O advogado não tem interesses próprios. Representa hoje um senhorio numa acção de despejo contra o inquilino. Amanhã representa o inquilino contra o senhorio noutra acção. Mais do que um prestador de serviços, é um instrumento fundamental de afirmação e exercício da cidadania. É através dele que o cidadão exerce e defende os seus direitos em tribunal. O conflito que se pretende fazer crer, que é o conflito corporativo entre advogado e juiz não existe realmente entre o advogado e o juiz, mas sim entre o cidadão e o juiz. Exactamente porque os magistrados afirmam o poder. Acontece que esse poder lhes foi dado para administrarem a justiça e resolver o litígio. Mas não é assim. A primeira coisa que o cidadão tem de fazer quando vai ao Tribunal é prestar vassalagem à majestade do magistrado. Isto está errado, porque leva à humilhação do cidadão e dos advogados, algo que não se suporta indefinidamente. Uma pessoa tem de dirigir-se a um magistrado de uma forma que não necessita de usar para se dirigir a um presidente da república, que é só o supremo magistrado da nação. Porquê? São resquícios do feudalismo, da Idade Média, da Inquisição.

Como encara a actual formação dos advogados em Portugal?

A formação dos advogados está a mudar. Era muito má até aqui e quase não havia formação. Agora está a mudar, pelo que o Estado tem de se empenhar financeiramente no apoio ao esforço que a Ordem dos Advogados está a fazer para melhorar a formação. Neste momento há patronos formadores nos tribunais, para dar apoio prático aos colegas. No estágio há uma parte teórica de ensino de direito processual e substantivo. Estão a acontecer grandes melhoras, pelo que os jovens que chegam aos tribunais vão muito melhor preparados do que, por exemplo, aconteceu comigo. Entrei com uma formação má e aprendi praticando, quando uma pessoa já deve ir bem preparada. Ora, em certos casos, entravam advogados oficiosos na sala de audiências, mal preparados e sem sequer conhecerem a acusação ou terem falado com o arguido.

O povo português estará algo descrente no sistema judicial?

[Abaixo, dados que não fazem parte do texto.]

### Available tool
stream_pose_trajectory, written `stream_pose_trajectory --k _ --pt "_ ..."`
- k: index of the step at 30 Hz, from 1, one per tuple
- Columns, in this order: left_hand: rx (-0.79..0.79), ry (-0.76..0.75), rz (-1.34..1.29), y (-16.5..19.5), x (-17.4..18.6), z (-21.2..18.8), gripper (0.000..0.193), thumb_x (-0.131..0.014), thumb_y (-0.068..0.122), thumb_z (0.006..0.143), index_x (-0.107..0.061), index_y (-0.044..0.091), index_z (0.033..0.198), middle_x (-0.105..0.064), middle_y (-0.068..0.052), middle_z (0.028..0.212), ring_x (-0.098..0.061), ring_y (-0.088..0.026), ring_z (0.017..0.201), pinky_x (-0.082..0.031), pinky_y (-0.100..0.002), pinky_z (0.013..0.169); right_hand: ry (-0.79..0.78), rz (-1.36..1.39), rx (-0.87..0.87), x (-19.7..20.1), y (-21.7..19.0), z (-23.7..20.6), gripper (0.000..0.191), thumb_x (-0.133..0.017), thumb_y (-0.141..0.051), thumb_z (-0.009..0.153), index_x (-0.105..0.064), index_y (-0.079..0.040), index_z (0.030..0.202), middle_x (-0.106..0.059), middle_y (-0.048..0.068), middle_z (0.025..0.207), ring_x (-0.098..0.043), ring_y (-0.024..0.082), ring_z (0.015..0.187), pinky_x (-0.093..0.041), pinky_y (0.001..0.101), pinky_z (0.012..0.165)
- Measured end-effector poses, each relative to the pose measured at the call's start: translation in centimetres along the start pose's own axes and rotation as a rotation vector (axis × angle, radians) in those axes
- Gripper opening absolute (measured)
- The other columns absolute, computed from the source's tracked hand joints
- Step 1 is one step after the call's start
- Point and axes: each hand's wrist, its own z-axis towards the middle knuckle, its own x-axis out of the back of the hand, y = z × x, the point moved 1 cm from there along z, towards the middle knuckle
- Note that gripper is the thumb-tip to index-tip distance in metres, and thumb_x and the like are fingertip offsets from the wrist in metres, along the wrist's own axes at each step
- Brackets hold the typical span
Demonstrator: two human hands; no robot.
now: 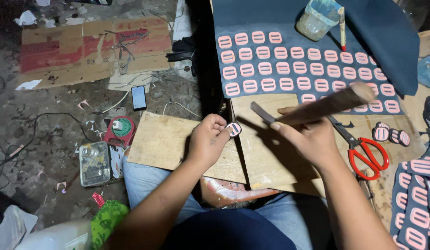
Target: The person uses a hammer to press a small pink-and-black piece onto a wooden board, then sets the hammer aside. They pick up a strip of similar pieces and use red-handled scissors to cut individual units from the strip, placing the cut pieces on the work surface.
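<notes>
My left hand (208,137) pinches a small pink-and-dark oval patch (234,128) between thumb and fingers, just over the gap between two wooden boards. My right hand (304,136) grips a knife with a long wooden handle (330,103); its flat metal blade (261,112) points left toward the patch, a few centimetres from it. Both hands hover above the light wooden board (263,157) on my lap.
A dark blue sheet (289,37) with several rows of pink patches lies ahead. On it stand a plastic cup (317,18) and a brush (342,28). Red-handled scissors (365,155) lie right; cut patches (391,134) beyond. A phone (139,97) and clutter cover the floor.
</notes>
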Motion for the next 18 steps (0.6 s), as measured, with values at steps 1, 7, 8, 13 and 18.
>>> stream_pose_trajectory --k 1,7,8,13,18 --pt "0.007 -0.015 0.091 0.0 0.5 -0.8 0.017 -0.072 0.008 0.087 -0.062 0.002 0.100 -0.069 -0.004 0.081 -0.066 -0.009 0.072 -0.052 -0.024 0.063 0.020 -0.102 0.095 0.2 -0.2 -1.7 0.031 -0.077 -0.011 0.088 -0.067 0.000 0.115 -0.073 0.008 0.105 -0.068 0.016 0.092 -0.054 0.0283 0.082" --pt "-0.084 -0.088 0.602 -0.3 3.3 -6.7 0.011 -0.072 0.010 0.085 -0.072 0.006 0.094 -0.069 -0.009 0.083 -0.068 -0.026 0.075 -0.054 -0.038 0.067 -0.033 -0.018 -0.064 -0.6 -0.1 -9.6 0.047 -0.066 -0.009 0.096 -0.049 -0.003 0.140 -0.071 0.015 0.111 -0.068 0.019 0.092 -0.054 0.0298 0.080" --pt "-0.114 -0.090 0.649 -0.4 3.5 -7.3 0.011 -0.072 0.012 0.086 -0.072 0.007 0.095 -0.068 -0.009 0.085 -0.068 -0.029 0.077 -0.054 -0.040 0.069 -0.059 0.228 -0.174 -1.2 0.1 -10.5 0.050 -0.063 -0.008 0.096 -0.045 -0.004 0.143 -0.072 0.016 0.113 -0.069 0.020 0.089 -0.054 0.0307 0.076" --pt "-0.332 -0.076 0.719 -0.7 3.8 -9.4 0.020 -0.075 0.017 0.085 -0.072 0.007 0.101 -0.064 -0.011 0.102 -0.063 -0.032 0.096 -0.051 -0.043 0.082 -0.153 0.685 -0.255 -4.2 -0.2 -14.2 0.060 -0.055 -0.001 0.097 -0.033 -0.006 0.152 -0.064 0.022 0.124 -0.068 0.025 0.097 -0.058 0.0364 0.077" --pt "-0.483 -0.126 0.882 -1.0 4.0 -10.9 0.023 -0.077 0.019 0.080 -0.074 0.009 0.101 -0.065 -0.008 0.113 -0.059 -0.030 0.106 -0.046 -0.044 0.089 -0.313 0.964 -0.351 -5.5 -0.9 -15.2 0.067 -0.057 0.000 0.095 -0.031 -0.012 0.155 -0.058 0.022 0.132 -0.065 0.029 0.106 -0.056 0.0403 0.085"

Está. O sistema está podre, velho, caduco. Tem mais de 300 anos. Se uma pessoa do tempo do Marquês de Pombal viesse hoje a Castelo Branco, ficava atordoado com o desenvolvimento, com as alterações de comportamento das pessoas, a forma de vestir... com tudo. Mas se entrasse dentro da sala de audiências do Tribunal, sentir-se-ia na mesma. Praticamente está tudo na mesma, das vestes aos discursos, aos formalismos e ritos. O jargão e a liturgia judiciárias são as mesmas. É preciso criar um novo paradigma de justiça, de acordo com os princípios do estado de direito democrático em que vivemos, sendo a primeira regra o respeito absoluto pela pessoa humana, pela vida, liberdade e dignidade.

O outro confronto, pelo menos aparente, surge entre o respeito pelo segredo de justiça e as constantes acusações de violação desse segredo, sobretudo por parte de jornalistas. Não seria preferível que os tribunais tivessem assessores de imprensa?

Podiam e deviam. O segredo de justiça, tal como está, é para proteger a incompetência dos investigadores, dos magistrados, da Polícia. Serve para impedir os cidadãos de exercerem direitos, sejam os arguidos ou as vítimas dos crimes. É algo que foi criado para proteger a eficácia das investigações, mas acaba por ser usado, em alguns casos, para proteger a ineficácia dessas investigações. Assim, o segredo de justiça deve acabar imediatamente e apenas ser decretado em certos casos. Por exemplo, para fazer uma escuta telefónica, não se vai divulgar antes que o indivíduo será colocado sob escuta. Mas depois não pode ser usado para impedir que o escutado aceda ao conteúdo das conversas que lhe gravaram. Há pessoas que vão para a cadeia com base em escutas telefónicas de conversas que podem não ter sido mantidas por elas.